## What is expected
Starting at the top of the entries, restate word for word each line up to and including the one with "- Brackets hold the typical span".

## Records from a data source

■ ■ ■ ■ ■ ■ ■

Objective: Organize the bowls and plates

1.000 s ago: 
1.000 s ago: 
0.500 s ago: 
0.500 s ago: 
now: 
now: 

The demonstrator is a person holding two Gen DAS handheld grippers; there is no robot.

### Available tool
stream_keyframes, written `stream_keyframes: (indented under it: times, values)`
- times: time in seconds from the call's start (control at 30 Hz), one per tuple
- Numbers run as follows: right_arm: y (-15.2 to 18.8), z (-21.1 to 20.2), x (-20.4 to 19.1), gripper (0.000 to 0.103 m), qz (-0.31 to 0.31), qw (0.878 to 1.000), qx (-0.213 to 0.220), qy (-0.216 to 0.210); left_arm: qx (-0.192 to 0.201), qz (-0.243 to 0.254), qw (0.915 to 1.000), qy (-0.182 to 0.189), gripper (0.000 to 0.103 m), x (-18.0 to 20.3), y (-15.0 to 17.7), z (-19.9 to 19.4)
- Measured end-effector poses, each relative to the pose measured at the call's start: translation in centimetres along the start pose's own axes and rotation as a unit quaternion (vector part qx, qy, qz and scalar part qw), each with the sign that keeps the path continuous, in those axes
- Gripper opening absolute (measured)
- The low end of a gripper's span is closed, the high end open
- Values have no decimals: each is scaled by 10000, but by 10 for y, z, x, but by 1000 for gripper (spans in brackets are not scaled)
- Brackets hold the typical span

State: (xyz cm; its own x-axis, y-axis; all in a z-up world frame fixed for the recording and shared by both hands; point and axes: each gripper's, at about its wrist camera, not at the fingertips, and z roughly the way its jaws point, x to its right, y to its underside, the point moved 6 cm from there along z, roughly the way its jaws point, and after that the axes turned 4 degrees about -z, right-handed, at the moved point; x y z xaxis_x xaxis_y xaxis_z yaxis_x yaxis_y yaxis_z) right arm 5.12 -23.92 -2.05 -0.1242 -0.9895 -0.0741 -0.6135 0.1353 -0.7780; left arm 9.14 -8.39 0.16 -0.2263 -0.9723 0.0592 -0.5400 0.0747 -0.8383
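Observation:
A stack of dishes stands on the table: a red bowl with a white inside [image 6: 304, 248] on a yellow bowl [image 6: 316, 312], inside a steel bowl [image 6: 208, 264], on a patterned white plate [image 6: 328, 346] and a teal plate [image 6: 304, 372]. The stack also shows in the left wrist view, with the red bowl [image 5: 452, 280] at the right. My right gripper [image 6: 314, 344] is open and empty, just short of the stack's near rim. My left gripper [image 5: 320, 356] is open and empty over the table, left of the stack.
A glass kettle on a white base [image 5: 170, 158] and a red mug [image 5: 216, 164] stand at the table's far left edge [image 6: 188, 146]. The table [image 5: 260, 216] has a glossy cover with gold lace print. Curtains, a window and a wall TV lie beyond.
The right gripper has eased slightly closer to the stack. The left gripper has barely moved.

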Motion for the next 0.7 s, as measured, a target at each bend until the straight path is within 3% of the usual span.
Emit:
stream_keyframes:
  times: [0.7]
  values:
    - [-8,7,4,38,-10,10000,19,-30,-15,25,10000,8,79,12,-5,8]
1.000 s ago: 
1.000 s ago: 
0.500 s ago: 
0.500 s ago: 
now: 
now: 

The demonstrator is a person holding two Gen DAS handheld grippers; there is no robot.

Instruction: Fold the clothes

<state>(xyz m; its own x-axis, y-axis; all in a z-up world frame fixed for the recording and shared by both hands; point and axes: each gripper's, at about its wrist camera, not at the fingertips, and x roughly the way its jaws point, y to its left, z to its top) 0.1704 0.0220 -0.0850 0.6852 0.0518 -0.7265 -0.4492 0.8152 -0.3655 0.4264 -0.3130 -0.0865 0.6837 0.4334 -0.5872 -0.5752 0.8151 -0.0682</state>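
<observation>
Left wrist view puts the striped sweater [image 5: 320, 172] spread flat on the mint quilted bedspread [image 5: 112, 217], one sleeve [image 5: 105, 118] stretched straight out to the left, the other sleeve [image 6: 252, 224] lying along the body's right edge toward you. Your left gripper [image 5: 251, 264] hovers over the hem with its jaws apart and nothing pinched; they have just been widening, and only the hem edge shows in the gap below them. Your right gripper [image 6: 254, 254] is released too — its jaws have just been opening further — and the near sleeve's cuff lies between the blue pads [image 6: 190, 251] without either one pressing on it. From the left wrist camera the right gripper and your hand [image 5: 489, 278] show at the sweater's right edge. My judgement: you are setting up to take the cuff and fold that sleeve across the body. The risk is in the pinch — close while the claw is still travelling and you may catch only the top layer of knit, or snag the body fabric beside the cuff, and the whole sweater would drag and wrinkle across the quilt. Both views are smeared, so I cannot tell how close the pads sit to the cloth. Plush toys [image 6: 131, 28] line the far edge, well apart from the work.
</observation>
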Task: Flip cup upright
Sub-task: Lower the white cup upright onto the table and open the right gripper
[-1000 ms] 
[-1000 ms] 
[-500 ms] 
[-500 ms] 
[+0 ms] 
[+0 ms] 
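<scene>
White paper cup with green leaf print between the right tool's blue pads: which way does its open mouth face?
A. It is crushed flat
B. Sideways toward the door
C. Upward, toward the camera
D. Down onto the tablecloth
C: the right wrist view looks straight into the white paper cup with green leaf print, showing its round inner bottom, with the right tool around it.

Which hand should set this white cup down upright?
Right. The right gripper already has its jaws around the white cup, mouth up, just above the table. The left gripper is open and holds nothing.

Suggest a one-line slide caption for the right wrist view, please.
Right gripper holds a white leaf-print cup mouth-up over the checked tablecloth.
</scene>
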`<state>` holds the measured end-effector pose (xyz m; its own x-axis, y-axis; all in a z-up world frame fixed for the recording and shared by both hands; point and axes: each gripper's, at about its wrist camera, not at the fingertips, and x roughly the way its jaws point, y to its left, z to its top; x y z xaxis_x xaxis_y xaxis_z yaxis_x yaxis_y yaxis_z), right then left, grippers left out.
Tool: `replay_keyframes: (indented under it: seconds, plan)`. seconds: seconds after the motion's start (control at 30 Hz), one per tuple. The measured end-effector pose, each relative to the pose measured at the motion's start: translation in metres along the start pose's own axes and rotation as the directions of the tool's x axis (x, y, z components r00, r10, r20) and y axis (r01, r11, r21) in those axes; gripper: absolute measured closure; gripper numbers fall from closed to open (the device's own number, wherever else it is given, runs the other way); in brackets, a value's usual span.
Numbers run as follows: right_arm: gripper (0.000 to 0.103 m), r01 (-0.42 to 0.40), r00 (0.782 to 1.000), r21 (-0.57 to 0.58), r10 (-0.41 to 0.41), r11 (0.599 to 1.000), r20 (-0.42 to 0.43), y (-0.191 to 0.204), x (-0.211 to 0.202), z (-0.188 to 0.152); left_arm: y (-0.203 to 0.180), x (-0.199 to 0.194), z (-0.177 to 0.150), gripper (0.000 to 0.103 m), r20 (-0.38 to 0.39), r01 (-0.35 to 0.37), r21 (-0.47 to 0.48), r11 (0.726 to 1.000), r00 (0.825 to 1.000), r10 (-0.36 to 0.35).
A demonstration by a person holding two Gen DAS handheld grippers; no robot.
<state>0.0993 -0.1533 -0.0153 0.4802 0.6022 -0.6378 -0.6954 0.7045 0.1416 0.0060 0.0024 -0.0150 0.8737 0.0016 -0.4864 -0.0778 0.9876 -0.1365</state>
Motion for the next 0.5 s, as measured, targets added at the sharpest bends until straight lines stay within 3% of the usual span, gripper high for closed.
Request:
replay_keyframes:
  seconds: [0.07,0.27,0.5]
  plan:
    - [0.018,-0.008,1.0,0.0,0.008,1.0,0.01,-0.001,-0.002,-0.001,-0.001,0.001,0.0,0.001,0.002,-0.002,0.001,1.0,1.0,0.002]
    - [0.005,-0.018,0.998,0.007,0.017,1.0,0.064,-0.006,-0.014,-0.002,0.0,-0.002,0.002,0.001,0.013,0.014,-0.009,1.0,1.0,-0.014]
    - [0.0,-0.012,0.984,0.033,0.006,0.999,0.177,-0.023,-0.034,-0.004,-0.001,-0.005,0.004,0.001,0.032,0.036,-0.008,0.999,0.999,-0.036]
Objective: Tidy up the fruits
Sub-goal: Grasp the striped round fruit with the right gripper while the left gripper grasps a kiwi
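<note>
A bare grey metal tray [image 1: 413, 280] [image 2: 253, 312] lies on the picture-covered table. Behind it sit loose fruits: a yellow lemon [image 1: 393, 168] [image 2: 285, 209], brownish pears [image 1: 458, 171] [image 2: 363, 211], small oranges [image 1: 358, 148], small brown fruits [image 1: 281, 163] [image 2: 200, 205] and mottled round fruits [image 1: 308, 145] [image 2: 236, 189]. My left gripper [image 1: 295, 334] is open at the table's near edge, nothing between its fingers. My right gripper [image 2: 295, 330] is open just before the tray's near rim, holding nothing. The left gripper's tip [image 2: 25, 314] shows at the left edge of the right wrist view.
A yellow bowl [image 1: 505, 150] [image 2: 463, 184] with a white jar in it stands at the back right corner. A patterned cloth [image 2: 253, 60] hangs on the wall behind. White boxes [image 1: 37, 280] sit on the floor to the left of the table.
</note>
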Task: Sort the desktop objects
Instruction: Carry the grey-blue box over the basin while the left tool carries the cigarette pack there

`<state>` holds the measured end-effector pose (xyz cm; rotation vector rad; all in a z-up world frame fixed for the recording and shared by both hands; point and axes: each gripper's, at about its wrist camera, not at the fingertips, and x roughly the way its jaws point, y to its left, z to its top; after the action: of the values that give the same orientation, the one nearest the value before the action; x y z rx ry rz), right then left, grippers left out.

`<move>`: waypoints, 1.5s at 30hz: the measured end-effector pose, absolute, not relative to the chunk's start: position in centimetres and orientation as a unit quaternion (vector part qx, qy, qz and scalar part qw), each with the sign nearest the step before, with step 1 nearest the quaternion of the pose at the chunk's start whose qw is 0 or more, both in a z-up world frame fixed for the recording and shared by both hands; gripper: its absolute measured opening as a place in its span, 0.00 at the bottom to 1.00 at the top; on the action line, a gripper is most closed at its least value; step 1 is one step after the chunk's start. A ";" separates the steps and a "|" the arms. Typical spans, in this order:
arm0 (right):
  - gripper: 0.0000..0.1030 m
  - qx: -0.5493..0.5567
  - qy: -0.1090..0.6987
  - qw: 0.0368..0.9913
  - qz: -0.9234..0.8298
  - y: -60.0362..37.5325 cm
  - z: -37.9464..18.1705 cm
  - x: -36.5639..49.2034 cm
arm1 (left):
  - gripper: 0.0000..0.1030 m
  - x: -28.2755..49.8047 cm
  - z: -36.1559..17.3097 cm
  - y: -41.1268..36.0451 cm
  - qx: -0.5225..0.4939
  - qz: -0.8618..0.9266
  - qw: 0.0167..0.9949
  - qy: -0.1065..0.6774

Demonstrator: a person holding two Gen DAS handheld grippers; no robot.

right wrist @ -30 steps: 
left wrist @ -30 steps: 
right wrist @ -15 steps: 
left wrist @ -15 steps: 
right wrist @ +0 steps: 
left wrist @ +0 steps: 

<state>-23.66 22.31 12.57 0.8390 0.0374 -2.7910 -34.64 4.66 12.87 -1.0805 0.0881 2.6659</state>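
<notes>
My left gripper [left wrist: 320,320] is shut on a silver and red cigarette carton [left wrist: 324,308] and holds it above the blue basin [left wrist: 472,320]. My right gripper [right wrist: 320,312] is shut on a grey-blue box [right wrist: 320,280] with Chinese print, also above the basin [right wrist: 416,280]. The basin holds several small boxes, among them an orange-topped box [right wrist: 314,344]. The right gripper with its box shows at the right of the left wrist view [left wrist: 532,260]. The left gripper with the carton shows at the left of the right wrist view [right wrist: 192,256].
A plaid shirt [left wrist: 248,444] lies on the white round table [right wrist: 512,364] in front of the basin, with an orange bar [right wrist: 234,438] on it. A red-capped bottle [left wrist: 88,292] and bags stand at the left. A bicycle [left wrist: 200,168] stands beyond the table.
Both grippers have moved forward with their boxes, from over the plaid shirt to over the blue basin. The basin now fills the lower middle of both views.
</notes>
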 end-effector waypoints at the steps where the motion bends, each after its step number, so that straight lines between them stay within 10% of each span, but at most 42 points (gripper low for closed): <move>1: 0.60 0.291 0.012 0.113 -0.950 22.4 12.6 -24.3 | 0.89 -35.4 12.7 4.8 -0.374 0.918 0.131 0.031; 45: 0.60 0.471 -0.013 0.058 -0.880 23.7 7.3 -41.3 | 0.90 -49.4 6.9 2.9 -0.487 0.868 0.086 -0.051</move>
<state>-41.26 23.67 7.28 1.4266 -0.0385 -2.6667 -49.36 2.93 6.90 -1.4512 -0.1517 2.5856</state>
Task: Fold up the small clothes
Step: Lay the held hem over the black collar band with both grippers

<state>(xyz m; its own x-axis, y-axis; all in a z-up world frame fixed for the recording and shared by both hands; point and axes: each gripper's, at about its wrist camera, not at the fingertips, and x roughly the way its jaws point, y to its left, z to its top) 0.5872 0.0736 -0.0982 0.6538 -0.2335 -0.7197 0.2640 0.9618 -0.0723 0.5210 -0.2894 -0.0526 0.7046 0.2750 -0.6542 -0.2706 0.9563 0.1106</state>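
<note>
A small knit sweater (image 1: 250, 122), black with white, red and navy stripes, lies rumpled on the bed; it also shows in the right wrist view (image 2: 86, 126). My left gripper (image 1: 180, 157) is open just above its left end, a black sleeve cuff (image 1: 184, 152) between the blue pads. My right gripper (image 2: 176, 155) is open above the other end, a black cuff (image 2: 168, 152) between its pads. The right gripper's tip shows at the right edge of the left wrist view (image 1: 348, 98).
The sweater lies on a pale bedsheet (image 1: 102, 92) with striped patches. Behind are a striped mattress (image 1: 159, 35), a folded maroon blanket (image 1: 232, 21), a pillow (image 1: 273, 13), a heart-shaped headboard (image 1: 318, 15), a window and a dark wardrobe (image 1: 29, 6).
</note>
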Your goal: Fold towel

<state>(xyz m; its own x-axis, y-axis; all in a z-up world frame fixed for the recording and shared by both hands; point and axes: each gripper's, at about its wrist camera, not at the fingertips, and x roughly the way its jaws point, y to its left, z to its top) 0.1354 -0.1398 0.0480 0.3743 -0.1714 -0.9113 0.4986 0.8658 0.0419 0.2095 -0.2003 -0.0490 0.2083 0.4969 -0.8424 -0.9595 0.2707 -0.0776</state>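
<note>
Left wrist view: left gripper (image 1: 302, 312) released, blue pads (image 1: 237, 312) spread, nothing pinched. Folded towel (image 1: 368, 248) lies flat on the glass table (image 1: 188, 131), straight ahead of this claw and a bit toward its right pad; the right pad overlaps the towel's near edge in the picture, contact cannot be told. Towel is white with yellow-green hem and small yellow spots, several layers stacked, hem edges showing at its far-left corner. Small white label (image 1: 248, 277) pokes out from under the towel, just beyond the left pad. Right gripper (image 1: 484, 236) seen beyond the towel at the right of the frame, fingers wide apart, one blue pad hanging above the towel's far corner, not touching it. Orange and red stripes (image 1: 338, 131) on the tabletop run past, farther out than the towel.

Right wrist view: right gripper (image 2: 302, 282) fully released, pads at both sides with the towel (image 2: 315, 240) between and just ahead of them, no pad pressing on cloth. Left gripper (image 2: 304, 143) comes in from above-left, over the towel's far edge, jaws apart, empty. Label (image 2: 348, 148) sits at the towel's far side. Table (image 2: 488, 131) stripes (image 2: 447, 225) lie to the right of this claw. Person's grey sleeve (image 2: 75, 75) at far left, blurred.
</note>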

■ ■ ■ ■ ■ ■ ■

## Result of this exercise
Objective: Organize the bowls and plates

1.000 s ago: 
1.000 s ago: 
0.500 s ago: 
0.500 s ago: 
now: 
now: 

The demonstrator is a person holding two Gen DAS handheld grippers; there is no robot.

### Available tool
stream_keyframes, written `stream_keyframes: (indented under it: times, values)`
- times: time in seconds from the call's start (control at 30 Hz), one per tuple
- Numbers run as follows: right_arm: y (-15.2 to 18.8), z (-21.1 to 20.2), x (-20.4 to 19.1), gripper (0.000 to 0.103 m), qz (-0.31 to 0.31), qw (0.878 to 1.000), qx (-0.213 to 0.220), qy (-0.216 to 0.210); left_arm: qx (-0.192 to 0.201), qz (-0.243 to 0.254), qw (0.915 to 1.000), qy (-0.182 to 0.189), gripper (0.000 to 0.103 m), x (-18.0 to 20.3), y (-15.0 to 17.7), z (-19.9 to 19.4)
- Measured end-effector poses, each relative to the pose measured at the call's start: translation in centimetres along the start pose's own axes and rotation as a unit quaternion (vector part qx, qy, qz and scalar part qw), each with the sign that keeps the path continuous, in those axes
- Gripper opening absolute (measured)
- The low end of a gripper's span is closed, the high end open
- Values have no decimals: each is scaled by 10000, but by 10 for y, z, x, but by 1000 for gripper (spans in brackets are not scaled)
- Brackets hold the typical span

This answer requires no further additions.